- [Exercise prompt]: Which lines come from the start of the listing through the line holding "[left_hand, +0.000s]"? Restate exactly those, both included, minus the pictures.

★ ★ ★ ★ ★ ★ ★

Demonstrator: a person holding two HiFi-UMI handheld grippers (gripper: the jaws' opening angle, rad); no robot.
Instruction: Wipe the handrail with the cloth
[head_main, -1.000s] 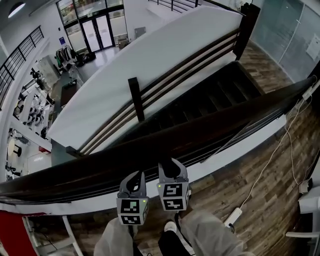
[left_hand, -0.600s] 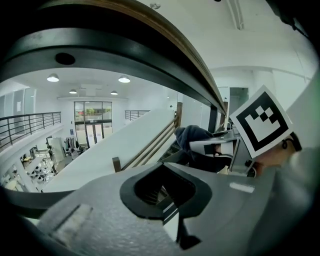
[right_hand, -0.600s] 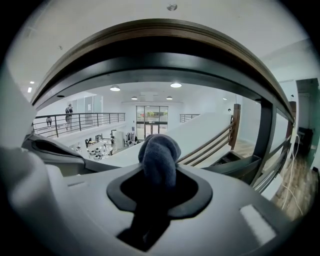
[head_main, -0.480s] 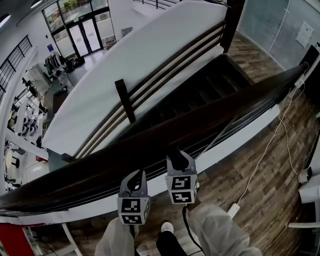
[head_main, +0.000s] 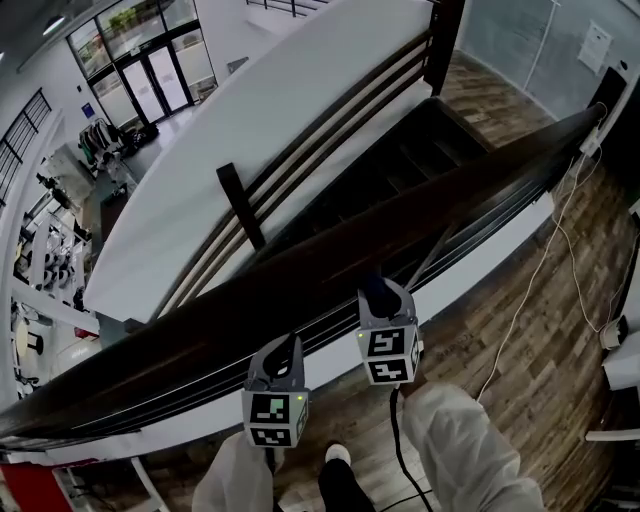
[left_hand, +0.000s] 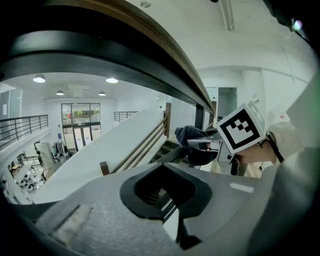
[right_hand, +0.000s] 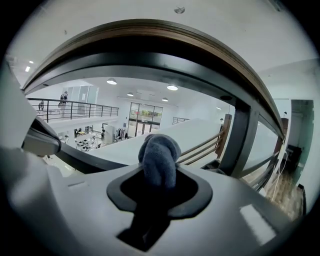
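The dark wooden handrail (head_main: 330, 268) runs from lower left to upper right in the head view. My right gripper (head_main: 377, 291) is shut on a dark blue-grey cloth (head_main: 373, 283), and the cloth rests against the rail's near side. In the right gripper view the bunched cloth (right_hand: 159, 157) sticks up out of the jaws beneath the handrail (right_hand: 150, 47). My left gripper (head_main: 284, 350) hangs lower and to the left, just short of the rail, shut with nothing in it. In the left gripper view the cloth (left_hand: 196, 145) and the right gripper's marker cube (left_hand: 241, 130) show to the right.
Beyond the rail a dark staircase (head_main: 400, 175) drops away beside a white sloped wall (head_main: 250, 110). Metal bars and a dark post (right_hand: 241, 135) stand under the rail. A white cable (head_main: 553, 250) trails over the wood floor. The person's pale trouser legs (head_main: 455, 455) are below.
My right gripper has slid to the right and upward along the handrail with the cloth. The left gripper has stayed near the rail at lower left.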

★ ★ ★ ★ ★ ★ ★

- [Exercise response]:
Demonstrator: a person holding two HiFi-UMI handheld grippers (gripper: the jaws' opening angle, rad); no robot.
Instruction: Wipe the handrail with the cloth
[head_main, -1.000s] 
[left_hand, -0.600s] 
[right_hand, -0.600s] 
[head_main, -0.480s] 
[head_main, +0.000s] 
[left_hand, +0.000s] 

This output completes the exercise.